→ ACTION ITEM: The records that follow are to be copied word for word. Pictures should be omitted.

Records from a data collection
/---

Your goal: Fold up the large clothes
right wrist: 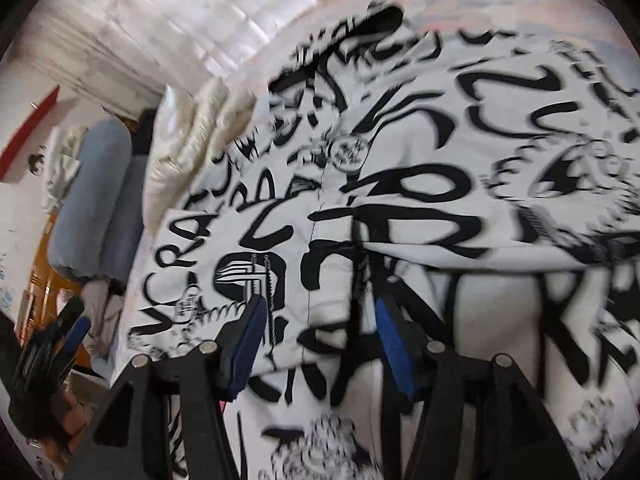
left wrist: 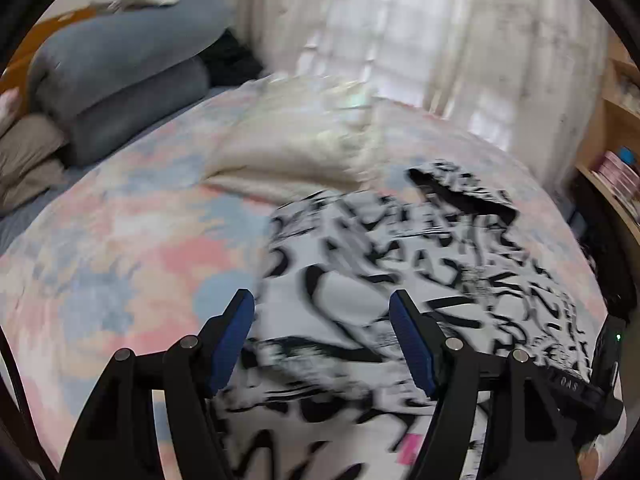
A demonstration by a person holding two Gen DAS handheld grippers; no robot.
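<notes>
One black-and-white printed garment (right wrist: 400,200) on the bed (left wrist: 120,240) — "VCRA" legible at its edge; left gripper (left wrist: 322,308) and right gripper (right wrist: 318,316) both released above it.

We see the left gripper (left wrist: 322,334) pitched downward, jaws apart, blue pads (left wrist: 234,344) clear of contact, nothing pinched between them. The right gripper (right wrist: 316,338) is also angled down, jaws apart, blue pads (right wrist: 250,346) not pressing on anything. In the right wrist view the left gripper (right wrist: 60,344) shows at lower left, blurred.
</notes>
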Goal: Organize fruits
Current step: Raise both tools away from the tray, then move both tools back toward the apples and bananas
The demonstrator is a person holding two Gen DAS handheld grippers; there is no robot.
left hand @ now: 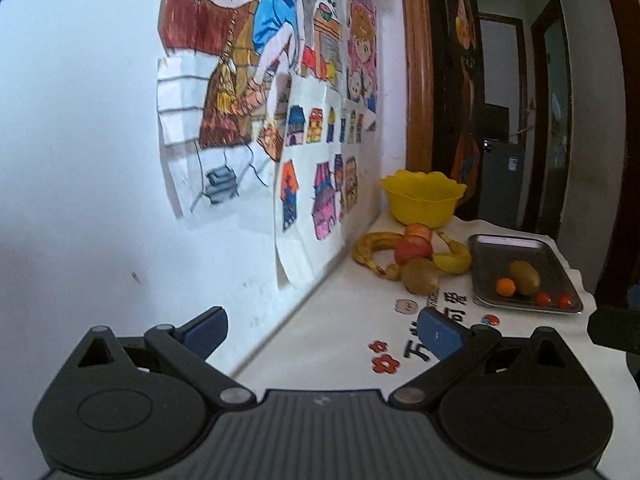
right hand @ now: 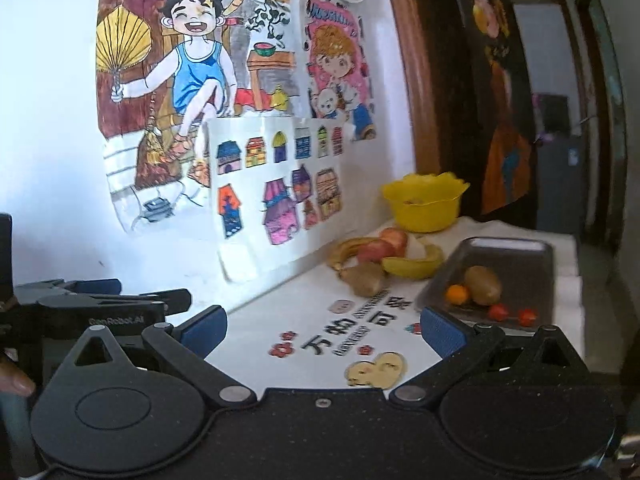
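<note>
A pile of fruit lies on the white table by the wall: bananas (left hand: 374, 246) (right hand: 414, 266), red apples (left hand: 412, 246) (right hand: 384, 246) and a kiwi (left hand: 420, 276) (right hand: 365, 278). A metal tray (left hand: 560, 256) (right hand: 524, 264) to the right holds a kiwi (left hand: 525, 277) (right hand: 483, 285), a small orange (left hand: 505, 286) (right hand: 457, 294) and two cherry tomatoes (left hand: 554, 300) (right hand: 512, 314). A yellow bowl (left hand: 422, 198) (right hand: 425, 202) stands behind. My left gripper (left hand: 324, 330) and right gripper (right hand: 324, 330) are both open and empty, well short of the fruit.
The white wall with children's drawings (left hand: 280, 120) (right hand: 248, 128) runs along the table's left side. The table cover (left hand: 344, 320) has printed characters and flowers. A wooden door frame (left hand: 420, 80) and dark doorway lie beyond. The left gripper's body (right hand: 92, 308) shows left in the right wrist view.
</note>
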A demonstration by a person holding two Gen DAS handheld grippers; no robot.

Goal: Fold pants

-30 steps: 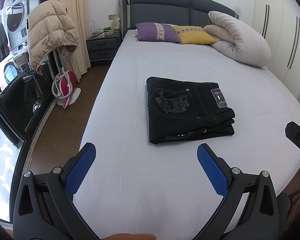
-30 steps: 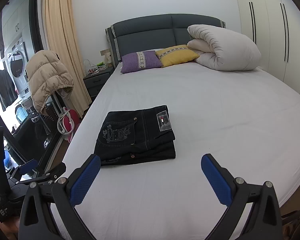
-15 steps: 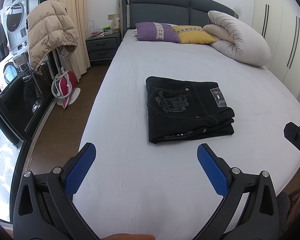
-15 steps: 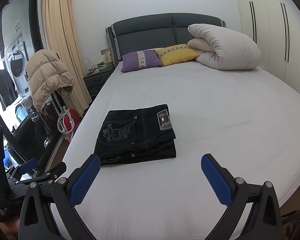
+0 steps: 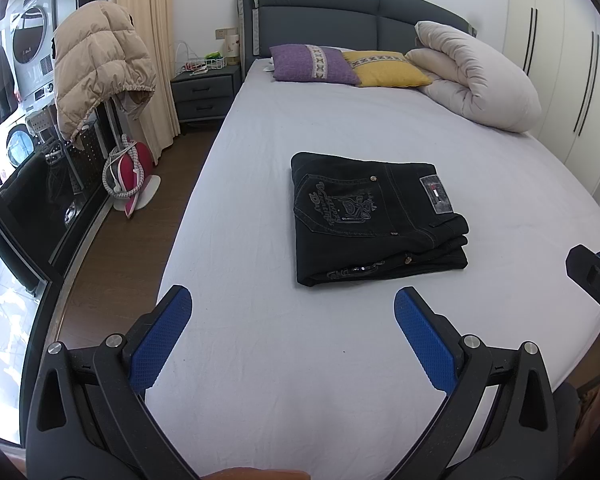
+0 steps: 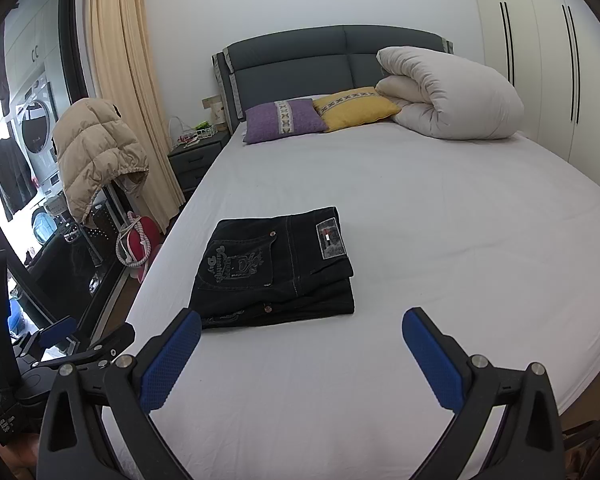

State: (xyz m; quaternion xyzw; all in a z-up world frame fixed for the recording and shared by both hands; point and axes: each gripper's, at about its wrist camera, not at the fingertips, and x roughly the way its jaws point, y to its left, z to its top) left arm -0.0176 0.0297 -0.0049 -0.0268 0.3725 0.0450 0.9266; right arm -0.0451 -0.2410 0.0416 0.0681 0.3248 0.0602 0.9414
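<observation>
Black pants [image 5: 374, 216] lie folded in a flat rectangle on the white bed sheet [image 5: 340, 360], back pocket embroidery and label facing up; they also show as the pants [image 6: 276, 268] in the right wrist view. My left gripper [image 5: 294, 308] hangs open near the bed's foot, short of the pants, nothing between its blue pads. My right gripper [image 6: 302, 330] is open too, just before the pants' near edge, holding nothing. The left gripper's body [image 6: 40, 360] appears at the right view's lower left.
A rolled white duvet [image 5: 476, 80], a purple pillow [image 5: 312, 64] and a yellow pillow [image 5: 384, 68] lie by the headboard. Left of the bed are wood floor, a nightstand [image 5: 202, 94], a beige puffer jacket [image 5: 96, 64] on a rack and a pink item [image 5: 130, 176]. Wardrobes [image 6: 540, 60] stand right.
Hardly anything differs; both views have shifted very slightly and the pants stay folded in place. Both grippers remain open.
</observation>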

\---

→ OUTPUT OF THE EXERCISE:
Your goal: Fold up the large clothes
right wrist: 
left wrist: 
A demonstration by a person holding two Gen DAS handheld grippers; no robot.
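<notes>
One black-and-white printed garment (right wrist: 400,200) on the bed (left wrist: 120,240) — "VCRA" legible at its edge; left gripper (left wrist: 322,308) and right gripper (right wrist: 318,316) both released above it.

We see the left gripper (left wrist: 322,334) pitched downward, jaws apart, blue pads (left wrist: 234,344) clear of contact, nothing pinched between them. The right gripper (right wrist: 316,338) is also angled down, jaws apart, blue pads (right wrist: 250,346) not pressing on anything. In the right wrist view the left gripper (right wrist: 60,344) shows at lower left, blurred.
</notes>
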Goal: Organize fruits
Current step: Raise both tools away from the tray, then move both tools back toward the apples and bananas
The demonstrator is a person holding two Gen DAS handheld grippers; there is no robot.
left hand @ now: 
right hand @ now: 
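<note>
A pile of fruit lies on the white table by the wall: bananas (left hand: 374, 246) (right hand: 414, 266), red apples (left hand: 412, 246) (right hand: 384, 246) and a kiwi (left hand: 420, 276) (right hand: 365, 278). A metal tray (left hand: 560, 256) (right hand: 524, 264) to the right holds a kiwi (left hand: 525, 277) (right hand: 483, 285), a small orange (left hand: 505, 286) (right hand: 457, 294) and two cherry tomatoes (left hand: 554, 300) (right hand: 512, 314). A yellow bowl (left hand: 422, 198) (right hand: 425, 202) stands behind. My left gripper (left hand: 324, 330) and right gripper (right hand: 324, 330) are both open and empty, well short of the fruit.
The white wall with children's drawings (left hand: 280, 120) (right hand: 248, 128) runs along the table's left side. The table cover (left hand: 344, 320) has printed characters and flowers. A wooden door frame (left hand: 420, 80) and dark doorway lie beyond. The left gripper's body (right hand: 92, 308) shows left in the right wrist view.
</note>
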A demonstration by a person holding two Gen DAS handheld grippers; no robot.

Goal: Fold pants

-30 steps: 
-30 steps: 
-15 steps: 
-15 steps: 
+0 steps: 
+0 steps: 

State: (xyz m; quaternion xyzw; all in a z-up world frame fixed for the recording and shared by both hands; point and axes: each gripper's, at about its wrist camera, not at the fingertips, and x roughly the way its jaws point, y to its left, z to its top) left arm -0.0176 0.0297 -0.0049 -0.0268 0.3725 0.0450 0.9266; right arm -0.0451 -0.2410 0.0416 0.0681 0.3248 0.0602 0.9414
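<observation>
Black pants [image 5: 374, 216] lie folded in a flat rectangle on the white bed sheet [image 5: 340, 360], back pocket embroidery and label facing up; they also show as the pants [image 6: 276, 268] in the right wrist view. My left gripper [image 5: 294, 308] hangs open near the bed's foot, short of the pants, nothing between its blue pads. My right gripper [image 6: 302, 330] is open too, just before the pants' near edge, holding nothing. The left gripper's body [image 6: 40, 360] appears at the right view's lower left.
A rolled white duvet [image 5: 476, 80], a purple pillow [image 5: 312, 64] and a yellow pillow [image 5: 384, 68] lie by the headboard. Left of the bed are wood floor, a nightstand [image 5: 202, 94], a beige puffer jacket [image 5: 96, 64] on a rack and a pink item [image 5: 130, 176]. Wardrobes [image 6: 540, 60] stand right.
Hardly anything differs; both views have shifted very slightly and the pants stay folded in place. Both grippers remain open.
</observation>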

Nothing more belongs to this exercise.